**ACTIVITY**:
Repeat the data word for word. Do not include the pictures.

○ ○ ○

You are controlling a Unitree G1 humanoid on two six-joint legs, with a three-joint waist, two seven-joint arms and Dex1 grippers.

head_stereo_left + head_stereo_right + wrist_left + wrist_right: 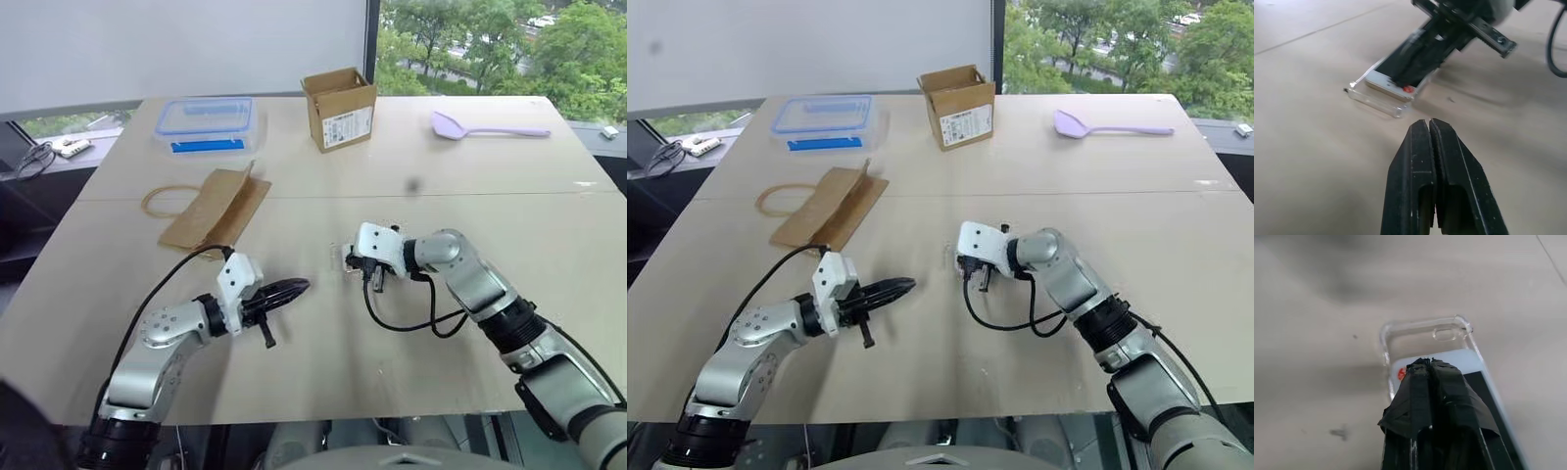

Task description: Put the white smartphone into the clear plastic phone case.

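At the middle of the pale wooden counter (294,372) I see the clear thin plastic phone case (1426,333) lying flat, with the white, black-screened smartphone (1469,363) resting partly inside it, one end of the case unfilled. My right tool (1430,363), fingers pressed together, bears on the phone's white end. My left tool (1430,122), also pressed together and holding nothing, hovers nearby.

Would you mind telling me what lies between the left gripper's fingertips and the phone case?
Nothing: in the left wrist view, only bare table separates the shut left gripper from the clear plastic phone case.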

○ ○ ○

**WRITTEN RESPONSE**:
You are controlling a Unitree G1 humanoid on two six-joint legs, with a three-joint waist, two seven-joint arms and Dex1 grippers.

head_stereo_left + head_stereo_right + wrist_left + wrist_right: 

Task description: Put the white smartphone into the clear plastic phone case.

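At the middle of the pale wooden counter (294,372) I see the clear thin plastic phone case (1426,333) lying flat, with the white, black-screened smartphone (1469,363) resting partly inside it, one end of the case unfilled. My right tool (1430,363), fingers pressed together, bears on the phone's white end. My left tool (1430,122), also pressed together and holding nothing, hovers nearby.

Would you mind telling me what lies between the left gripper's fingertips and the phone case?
Nothing: in the left wrist view, only bare table separates the shut left gripper from the clear plastic phone case.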

The output for this exercise is finished.